→ **Task goal**
Please copy every line from the records below that contains the string "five".

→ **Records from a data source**
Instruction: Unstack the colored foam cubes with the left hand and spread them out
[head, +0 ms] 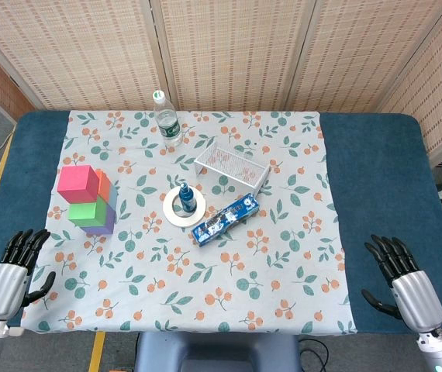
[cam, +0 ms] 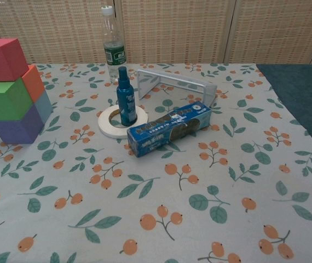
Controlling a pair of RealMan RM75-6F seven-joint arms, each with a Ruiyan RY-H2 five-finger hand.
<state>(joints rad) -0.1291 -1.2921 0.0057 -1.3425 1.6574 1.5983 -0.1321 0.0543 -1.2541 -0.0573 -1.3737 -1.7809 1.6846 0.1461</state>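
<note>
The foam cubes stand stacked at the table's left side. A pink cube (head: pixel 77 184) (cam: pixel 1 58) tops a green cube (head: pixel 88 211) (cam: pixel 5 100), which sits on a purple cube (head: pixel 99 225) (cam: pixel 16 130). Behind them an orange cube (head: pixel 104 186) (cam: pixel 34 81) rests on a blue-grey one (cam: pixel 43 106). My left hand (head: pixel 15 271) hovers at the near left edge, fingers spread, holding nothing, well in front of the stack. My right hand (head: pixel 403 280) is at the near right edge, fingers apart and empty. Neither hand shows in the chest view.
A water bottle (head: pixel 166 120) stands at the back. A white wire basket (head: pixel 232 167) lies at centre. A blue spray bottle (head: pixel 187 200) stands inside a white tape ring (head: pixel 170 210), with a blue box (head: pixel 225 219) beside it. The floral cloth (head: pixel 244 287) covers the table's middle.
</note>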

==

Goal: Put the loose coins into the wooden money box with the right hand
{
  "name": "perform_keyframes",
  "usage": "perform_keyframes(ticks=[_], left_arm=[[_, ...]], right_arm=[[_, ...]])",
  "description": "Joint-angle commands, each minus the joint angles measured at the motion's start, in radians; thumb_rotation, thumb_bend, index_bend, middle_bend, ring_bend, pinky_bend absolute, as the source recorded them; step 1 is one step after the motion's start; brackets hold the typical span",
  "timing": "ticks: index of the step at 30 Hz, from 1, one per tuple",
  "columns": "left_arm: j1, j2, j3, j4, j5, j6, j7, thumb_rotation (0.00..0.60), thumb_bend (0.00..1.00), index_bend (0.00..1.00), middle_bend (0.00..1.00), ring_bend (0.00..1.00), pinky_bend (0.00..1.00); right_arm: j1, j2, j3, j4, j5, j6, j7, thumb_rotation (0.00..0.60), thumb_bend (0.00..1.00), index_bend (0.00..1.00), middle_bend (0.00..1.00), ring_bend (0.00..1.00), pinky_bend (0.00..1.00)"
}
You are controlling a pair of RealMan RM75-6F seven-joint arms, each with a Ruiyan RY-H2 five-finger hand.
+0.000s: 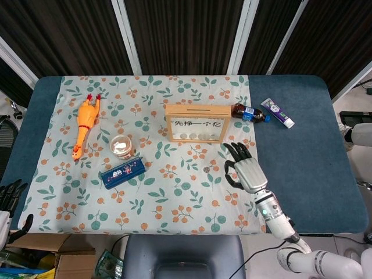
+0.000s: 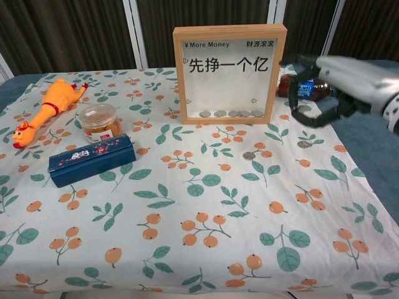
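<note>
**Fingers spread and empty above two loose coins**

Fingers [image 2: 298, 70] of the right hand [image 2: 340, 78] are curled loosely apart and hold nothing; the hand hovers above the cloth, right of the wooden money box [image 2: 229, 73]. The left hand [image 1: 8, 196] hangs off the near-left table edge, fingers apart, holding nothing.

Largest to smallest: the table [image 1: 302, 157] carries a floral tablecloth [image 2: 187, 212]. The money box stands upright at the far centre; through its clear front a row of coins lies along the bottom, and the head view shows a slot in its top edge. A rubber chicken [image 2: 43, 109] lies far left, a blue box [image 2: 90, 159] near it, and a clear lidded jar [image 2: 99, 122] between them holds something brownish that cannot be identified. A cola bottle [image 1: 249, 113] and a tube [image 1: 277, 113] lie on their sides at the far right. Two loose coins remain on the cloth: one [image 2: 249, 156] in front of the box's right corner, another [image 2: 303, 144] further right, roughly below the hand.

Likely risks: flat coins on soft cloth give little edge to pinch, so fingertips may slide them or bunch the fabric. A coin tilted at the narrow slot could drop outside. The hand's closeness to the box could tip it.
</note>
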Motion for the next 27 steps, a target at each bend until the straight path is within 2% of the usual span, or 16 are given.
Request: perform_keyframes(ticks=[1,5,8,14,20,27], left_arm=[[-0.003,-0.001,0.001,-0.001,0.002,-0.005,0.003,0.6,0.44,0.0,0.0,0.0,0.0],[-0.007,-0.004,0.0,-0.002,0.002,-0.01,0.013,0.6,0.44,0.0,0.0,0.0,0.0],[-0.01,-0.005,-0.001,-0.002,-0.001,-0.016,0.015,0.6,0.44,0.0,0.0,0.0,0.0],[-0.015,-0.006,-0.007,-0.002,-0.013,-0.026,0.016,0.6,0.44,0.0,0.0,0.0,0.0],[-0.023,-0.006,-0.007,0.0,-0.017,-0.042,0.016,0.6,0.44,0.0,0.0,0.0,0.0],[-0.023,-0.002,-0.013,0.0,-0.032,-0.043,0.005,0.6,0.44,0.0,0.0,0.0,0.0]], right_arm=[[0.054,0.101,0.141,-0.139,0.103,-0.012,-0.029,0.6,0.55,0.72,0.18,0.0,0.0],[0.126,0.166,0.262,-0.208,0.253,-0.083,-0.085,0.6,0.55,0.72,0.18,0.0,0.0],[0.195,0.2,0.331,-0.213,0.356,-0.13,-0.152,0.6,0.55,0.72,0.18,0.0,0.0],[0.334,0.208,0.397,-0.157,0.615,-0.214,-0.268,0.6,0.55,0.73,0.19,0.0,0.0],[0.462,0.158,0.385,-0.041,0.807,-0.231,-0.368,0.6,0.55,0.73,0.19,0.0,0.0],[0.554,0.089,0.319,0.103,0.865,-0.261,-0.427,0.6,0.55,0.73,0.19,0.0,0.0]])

→ **Exercise solution**
Controlling a pair of RealMan RM75-6F seven-joint arms, each with a Ruiyan RY-H2 five-finger hand.
You are controlling a pair of RealMan RM75-6F seven-joint arms, each with a Ruiyan RY-H2 five-finger hand.

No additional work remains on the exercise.